Bildungsprozesse und ihre Grenzen
Ich beziehe mich auf einen klugen Beitrag von Ronald Barazon (SN, 23. 3., „Bildungsreformer mit Defiziten in Logik, Praxis und Politik“): Der Dauerpatient „Bildungsreform“überstand mit einigen Schwierigkeiten die Zentralmatura ohne irgendeine vorherige zentrale Prüfung. Die in Abständen immer wieder durchgeführten zentralen Bildungsstandardüberprüfungen an den Schnittstellen bleiben bis heute ohne nachvollziehbare Konsequenzen für Schüler, Lehrer und Schulleiter, obwohl die Ergebnisse seit Jahren Anlass zur Sorge geben. Viele Reformschritte betreffen Strukturen und/oder sind Reaktionen auf schlechte PISA- & OECD-Rankings – ein schlüssiges Gesamtkonzept existiert nicht. Der kostenintensive, flächendeckende und frühe Einsatz digitaler Endgeräte ohne didaktisch aufbereitete Inhalte ist zwar gut gemeint, aber wenig durchdacht. Die bereits eingeführte total „verkompetenzte“(Grund- und Erweiterungskompetenzen, Zusatzkompetenzen, Kompetenzpools, Clusterkompetenzen, Sozialkompetenz, Teamkompetenz …) und „verwaltungsauffällige“mo- dulare Oberstufe und die durch Team-Teaching und originelle Notenskala gekennzeichnete Neue Mittelschule haben sowohl inhaltlich als auch pädagogisch einiges an Verbesserungspotenzial.

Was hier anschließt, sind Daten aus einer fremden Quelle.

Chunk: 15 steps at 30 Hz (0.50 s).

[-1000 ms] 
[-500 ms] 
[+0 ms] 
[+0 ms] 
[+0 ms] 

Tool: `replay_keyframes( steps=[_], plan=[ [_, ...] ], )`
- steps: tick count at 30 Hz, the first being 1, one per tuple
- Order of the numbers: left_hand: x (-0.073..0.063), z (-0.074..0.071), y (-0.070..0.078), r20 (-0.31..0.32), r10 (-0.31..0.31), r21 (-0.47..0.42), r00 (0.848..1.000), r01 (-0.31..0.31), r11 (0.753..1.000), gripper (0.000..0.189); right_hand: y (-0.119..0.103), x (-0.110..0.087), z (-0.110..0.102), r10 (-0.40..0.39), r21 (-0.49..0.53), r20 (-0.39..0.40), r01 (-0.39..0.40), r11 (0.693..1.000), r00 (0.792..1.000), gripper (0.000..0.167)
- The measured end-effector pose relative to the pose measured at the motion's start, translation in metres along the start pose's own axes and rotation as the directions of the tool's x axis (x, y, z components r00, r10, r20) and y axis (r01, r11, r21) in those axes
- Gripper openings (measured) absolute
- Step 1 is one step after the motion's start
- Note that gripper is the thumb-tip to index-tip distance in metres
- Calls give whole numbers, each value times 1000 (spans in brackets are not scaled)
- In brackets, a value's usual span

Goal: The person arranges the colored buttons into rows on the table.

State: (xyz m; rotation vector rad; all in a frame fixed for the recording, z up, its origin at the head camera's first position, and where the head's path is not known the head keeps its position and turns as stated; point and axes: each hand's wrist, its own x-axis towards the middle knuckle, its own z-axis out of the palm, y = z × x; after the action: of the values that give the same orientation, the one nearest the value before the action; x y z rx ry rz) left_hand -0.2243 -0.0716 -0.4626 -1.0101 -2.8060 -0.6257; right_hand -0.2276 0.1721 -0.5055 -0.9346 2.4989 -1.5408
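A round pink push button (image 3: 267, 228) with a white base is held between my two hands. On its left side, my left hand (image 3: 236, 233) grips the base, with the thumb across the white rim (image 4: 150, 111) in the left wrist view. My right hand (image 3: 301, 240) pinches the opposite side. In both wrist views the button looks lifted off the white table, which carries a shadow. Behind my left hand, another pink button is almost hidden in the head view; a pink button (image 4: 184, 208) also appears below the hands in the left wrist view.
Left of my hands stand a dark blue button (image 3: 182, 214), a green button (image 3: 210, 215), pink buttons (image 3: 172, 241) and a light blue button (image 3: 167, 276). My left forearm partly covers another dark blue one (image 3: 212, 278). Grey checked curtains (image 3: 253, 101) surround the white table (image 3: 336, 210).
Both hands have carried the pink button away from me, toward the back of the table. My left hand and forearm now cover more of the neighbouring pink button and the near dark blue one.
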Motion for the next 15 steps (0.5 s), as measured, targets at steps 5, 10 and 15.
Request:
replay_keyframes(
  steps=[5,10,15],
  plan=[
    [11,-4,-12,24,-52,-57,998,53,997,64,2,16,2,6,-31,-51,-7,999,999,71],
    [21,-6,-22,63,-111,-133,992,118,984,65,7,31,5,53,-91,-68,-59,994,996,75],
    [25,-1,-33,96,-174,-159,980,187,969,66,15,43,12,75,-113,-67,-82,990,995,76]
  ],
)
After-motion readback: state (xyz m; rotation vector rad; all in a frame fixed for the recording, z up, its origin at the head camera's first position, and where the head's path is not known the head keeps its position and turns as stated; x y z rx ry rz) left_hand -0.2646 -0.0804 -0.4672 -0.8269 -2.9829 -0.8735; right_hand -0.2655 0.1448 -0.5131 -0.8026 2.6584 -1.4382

Seit Jahren haben Österreichs Schulen bundesweit festgelegte personelle und strukturelle Rahmenbedingungen und auf Schultypen bezogene Lehrpläne. Die handelnden Personen – Schulleiter, Lehrpersonen, Schulpsychologen, Sozialarbeiter und Verwaltungspersonal – entscheiden seit 2017 autonom über Unterrichts- und Lernkonzepte sowie über zielführende Wege und Methoden und übernehmen dafür die volle Verantwortung. Die Qualität von Schulen, also der Grad der Erfüllung von Bildungsund Ausbildungsvorgaben, muss – ohne Wenn und Aber – in regelmäßigen Abständen zentral und extern gemessen werden und letztlich auch Konsequenzen für die Schulen bei fortgesetzter Nichterfüllung haben. Derzeit ist die Zentralmatura das einzige Messinstrument, nicht erfüllte Bildungsstandards oder internationale Tests wie PISA haben nur Informationscharakter. Die durchaus sinnvolle Individualisierung der Leistungsanforderungen hängt auch von zahlreichen nicht objektiv messbaren Faktoren ab – zum Beispiel Milieu beziehungsweise Vererbung, Ei- geninitiative, Ausdauer, Belastbarkeit und Selbstbewusstsein. Deshalb gibt es konkrete Bildungsstandards an den Schnittstellen mit klar definierten und nachvollziehbaren Mindestanforderungen pro Schultyp. In der einzigen österreichischen Gesamtschule – der Volksschule – unterschreiten seit Jahren zirka 15 Prozent die für die vierte Klasse festgelegten Bildungsstandards in Deutsch und Mathematik. Die von den Volksschullehrerinnen vergebenen Zeugnisnoten stimmen mit den Ergebnissen bei den Messungen der Bildungsstandards allzu oft nicht überein. Manche Lehrpersonen stellen das Leistungsprinzip bewusst oder aus reiner Bequemlichkeit infrage. Ihre Notenskala umfasst nur die Noten 1 bis 4.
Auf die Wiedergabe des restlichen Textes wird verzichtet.